Go through the records below and return each line that has "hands" in it.

→ **THE DATA**:
***
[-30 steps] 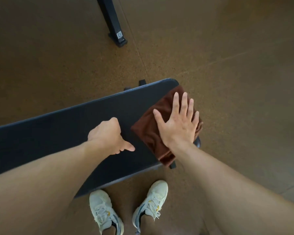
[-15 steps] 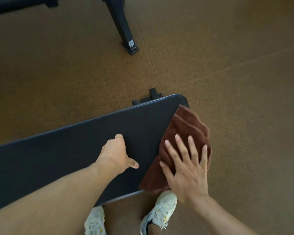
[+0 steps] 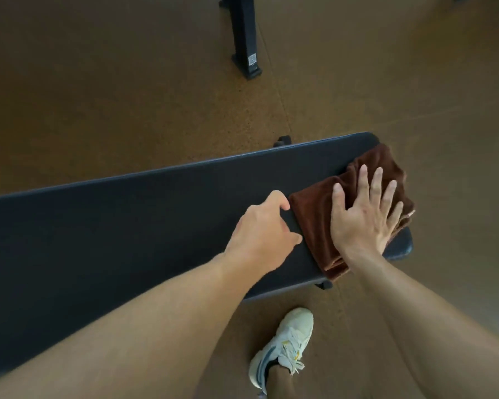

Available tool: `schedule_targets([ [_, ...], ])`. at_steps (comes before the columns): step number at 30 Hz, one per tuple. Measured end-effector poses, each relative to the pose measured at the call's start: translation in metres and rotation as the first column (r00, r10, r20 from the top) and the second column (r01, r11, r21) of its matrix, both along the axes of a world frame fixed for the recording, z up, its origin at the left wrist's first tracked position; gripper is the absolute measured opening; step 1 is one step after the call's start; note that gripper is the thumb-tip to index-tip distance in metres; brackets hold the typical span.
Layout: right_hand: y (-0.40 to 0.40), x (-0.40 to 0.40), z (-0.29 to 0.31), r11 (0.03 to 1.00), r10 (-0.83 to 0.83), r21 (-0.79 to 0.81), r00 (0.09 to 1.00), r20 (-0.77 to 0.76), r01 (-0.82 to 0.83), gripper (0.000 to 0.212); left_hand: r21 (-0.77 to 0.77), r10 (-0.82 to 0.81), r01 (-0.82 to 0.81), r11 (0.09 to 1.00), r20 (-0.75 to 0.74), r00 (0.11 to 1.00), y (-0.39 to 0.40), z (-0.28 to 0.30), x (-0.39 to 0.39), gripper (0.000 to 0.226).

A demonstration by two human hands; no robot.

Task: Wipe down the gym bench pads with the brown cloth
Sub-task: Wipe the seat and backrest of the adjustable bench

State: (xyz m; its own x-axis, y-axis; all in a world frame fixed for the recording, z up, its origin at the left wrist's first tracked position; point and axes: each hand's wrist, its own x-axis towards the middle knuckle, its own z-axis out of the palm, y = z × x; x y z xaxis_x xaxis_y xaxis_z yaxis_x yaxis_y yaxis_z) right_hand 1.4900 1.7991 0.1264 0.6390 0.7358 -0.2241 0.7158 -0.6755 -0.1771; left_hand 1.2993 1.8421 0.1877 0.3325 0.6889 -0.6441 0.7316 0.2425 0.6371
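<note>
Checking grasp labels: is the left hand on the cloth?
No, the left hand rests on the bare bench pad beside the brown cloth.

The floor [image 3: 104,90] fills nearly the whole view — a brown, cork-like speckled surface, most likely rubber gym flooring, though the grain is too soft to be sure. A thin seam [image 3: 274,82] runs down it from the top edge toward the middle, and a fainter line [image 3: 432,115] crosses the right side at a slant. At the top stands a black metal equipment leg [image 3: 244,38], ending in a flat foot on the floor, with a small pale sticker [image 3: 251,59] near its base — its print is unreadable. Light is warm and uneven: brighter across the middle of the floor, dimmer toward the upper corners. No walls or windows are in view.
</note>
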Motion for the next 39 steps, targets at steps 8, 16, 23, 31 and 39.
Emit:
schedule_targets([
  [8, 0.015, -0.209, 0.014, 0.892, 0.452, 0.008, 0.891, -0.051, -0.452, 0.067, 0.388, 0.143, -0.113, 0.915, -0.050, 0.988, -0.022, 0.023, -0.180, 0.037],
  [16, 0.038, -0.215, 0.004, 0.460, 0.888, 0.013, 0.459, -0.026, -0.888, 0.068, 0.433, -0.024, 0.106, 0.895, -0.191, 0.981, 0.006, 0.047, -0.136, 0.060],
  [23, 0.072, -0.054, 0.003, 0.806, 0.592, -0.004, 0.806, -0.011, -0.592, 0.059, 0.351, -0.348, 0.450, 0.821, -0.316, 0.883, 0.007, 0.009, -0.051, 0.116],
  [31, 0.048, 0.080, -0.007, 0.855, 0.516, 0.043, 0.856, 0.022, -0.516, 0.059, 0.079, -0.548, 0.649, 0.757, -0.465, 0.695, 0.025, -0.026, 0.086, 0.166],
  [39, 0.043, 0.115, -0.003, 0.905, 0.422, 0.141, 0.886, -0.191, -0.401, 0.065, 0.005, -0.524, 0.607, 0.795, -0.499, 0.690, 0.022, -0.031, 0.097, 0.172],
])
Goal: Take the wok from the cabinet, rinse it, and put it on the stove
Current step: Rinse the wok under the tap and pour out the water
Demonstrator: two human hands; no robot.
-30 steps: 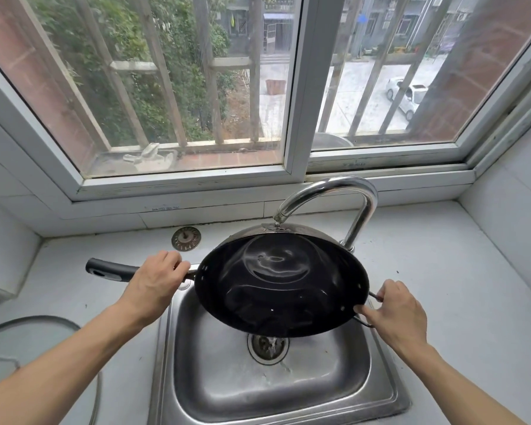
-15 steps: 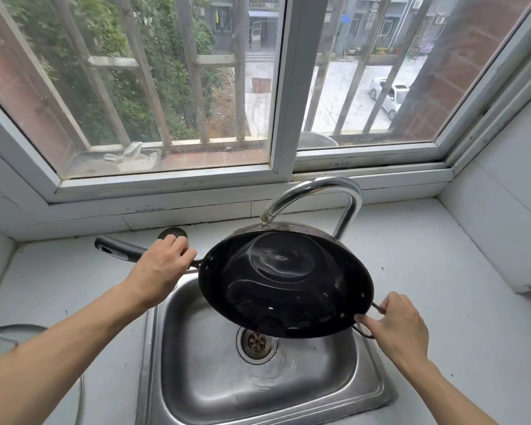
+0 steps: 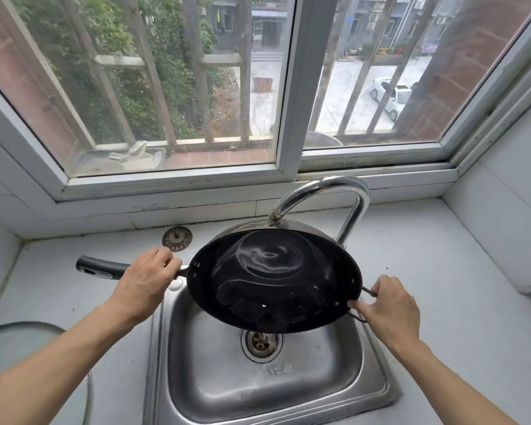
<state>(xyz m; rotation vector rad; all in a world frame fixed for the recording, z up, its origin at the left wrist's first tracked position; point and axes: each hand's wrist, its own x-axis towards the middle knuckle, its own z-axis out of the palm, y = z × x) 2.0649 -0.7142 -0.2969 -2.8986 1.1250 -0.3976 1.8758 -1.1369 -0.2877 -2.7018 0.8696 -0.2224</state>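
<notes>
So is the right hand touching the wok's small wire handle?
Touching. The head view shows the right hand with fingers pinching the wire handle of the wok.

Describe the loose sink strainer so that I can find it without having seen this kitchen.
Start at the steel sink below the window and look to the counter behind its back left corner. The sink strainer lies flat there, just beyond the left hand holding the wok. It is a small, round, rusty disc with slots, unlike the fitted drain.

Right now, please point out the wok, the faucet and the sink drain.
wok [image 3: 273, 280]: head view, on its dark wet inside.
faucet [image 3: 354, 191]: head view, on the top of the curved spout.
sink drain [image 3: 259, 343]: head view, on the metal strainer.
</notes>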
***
→ **OUTPUT**:
A demonstration by two human hands; no robot.
Demonstrator: two human hands; no robot.

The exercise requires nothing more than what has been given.